Galaxy Z Fold 7 enfrenta aumento por causa da crise (Imagem: Gabriel Furlan Batista/Canaltech)

O que está por trás da crise de chips

O principal fator por trás dessa alta de preços está na mudança estratégica dos fabricantes de memória. Empresas como Samsung, SK hynix e Micron estão priorizando a produção de chips mais lucrativos, voltados para inteligência artificial, como as memórias HBM usadas em data centers.

Então vemos menos oferta de componentes tradicionais usados em smartphones. Com menor disponibilidade e maior demanda, os preços sobem e as fabricantes de celulares acabam repassando esse custo ao consumidor.

Dados de mercado já mostram o impacto: em 2025, o custo de produção de smartphones aumentou cerca de 25% nos modelos básicos, 15% nos intermediários e 10% nos premium. Para 2026, a expectativa é de novos aumentos entre 10% e 15%.

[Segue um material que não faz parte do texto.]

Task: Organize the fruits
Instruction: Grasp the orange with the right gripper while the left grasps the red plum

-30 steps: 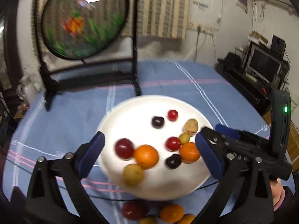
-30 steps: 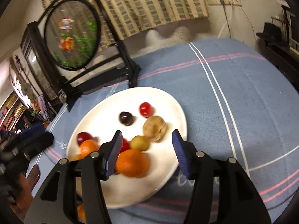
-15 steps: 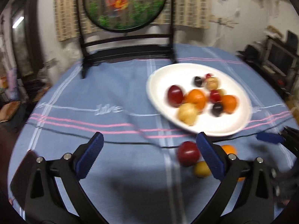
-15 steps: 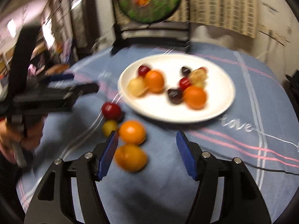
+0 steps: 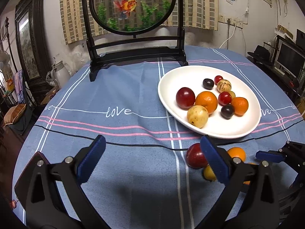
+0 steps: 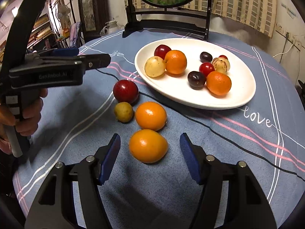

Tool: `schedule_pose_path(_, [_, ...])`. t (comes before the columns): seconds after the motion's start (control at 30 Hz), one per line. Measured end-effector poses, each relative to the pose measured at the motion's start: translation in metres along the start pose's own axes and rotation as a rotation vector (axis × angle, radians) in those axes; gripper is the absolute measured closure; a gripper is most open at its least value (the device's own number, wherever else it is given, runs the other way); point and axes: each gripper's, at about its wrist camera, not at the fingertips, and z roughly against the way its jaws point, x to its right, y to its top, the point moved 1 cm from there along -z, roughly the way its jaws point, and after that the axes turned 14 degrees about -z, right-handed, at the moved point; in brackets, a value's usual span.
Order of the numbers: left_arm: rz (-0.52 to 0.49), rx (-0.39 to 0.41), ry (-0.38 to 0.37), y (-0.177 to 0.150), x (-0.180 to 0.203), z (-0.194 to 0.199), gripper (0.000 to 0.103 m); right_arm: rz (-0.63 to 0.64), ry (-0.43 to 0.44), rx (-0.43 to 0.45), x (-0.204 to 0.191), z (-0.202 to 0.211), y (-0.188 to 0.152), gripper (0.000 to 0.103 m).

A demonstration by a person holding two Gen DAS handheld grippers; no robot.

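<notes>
A white plate holds several fruits: oranges, red and dark plums, yellow fruits. On the cloth in front of it lie a red plum, a small yellow-green fruit, and two oranges. My right gripper is open, its blue pads either side of the nearer orange, not touching. My left gripper is open and empty over bare cloth, left of the loose fruits; it also shows in the right wrist view.
A round goldfish screen on a black stand stands at the table's back. The blue tablecloth has "love" stripes. A dark flat object lies at the near left edge. Furniture surrounds the table.
Both grippers have pulled back from over the plate toward the table's near side. The loose fruits now lie in front of the right gripper, which has come closer to the nearer orange.
</notes>
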Motion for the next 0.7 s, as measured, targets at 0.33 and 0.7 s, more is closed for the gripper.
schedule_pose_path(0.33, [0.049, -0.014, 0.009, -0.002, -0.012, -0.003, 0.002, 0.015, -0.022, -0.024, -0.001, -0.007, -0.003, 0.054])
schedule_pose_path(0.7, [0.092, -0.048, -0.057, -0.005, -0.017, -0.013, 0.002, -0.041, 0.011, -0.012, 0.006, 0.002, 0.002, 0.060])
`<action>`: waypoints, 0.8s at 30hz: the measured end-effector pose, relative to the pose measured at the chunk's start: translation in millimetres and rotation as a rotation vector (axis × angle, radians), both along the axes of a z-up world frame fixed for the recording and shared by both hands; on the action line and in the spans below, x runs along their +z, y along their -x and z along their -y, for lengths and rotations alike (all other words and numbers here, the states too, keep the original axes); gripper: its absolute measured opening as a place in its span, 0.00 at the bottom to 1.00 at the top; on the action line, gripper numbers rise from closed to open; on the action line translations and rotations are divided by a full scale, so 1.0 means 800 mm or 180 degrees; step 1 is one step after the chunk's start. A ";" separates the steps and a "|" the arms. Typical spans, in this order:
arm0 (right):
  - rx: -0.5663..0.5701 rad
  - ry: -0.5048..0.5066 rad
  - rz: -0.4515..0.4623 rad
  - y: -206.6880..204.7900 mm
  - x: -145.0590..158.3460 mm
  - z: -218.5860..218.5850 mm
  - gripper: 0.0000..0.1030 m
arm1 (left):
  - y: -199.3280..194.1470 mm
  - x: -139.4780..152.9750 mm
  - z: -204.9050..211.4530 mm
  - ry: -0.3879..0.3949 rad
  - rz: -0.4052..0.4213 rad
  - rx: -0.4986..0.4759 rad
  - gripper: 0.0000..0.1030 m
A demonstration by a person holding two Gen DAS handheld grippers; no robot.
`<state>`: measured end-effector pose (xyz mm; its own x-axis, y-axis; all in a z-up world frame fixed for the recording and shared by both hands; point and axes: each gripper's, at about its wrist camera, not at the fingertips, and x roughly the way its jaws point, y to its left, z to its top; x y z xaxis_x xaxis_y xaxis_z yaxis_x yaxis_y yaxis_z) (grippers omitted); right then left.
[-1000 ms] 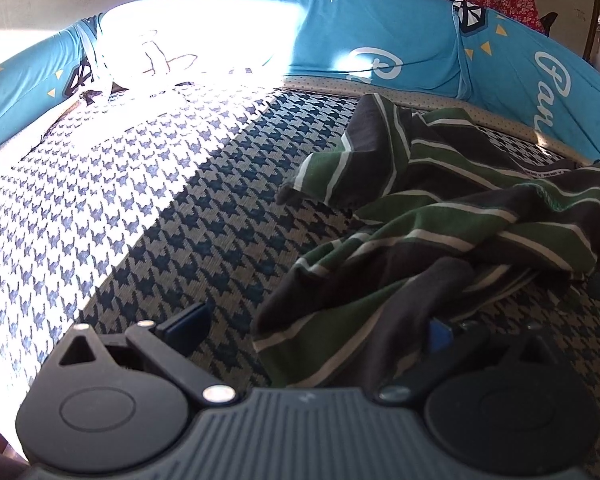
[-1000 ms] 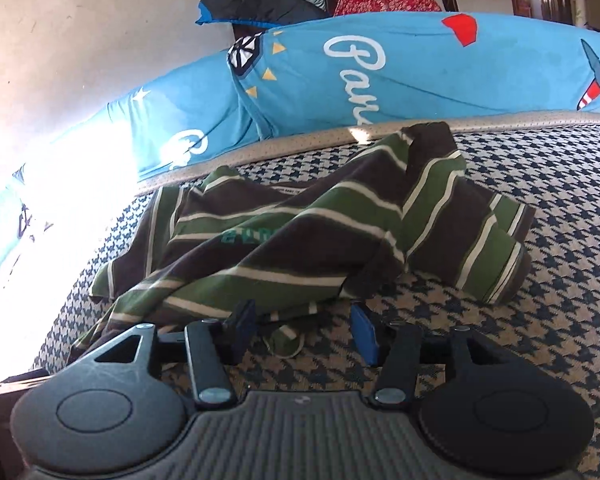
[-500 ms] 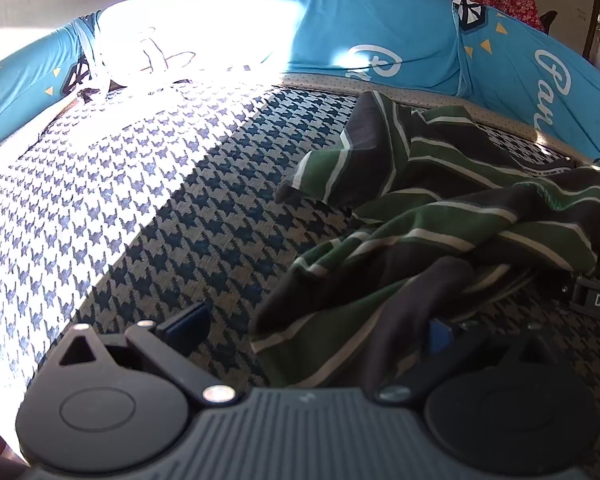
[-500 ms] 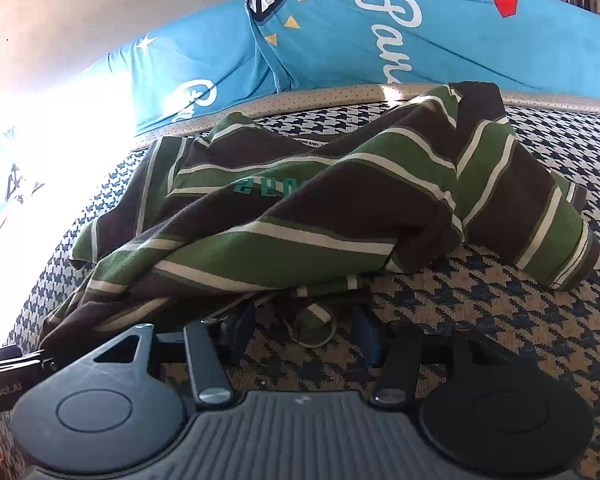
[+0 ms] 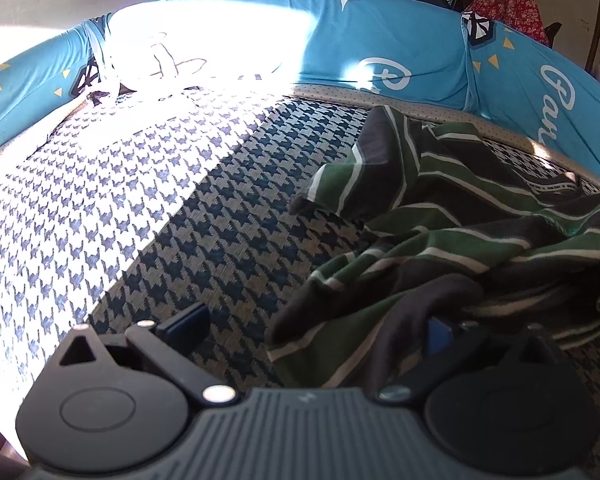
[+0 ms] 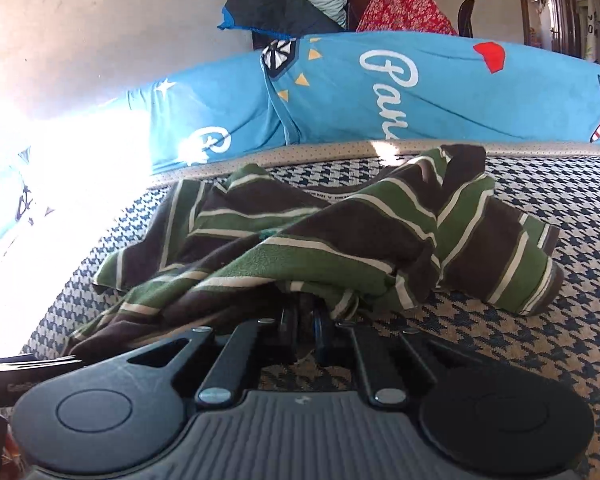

Tendência global: celulares mais caros

O caso da Samsung não é isolado. A Motorola já havia reajustado preços recentemente em modelos como o Moto G35 e o Edge 60 Fusion, seguindo a mesma tendência do mercado.

A estimativa de especialistas do setor é que a crise pode ser ainda mais severa do que a escassez de chips durante a pandemia, levando em conta que a demanda por inteligência artificial está remodelando toda a cadeia de produção.

Além do aumento direto nos preços, há outro efeito colateral: a chamada “reduflação”. Para evitar assustar consumidores, fabricantes podem lançar aparelhos com especificações mais modestas pelo mesmo preço, como menos RAM ou armazenamento.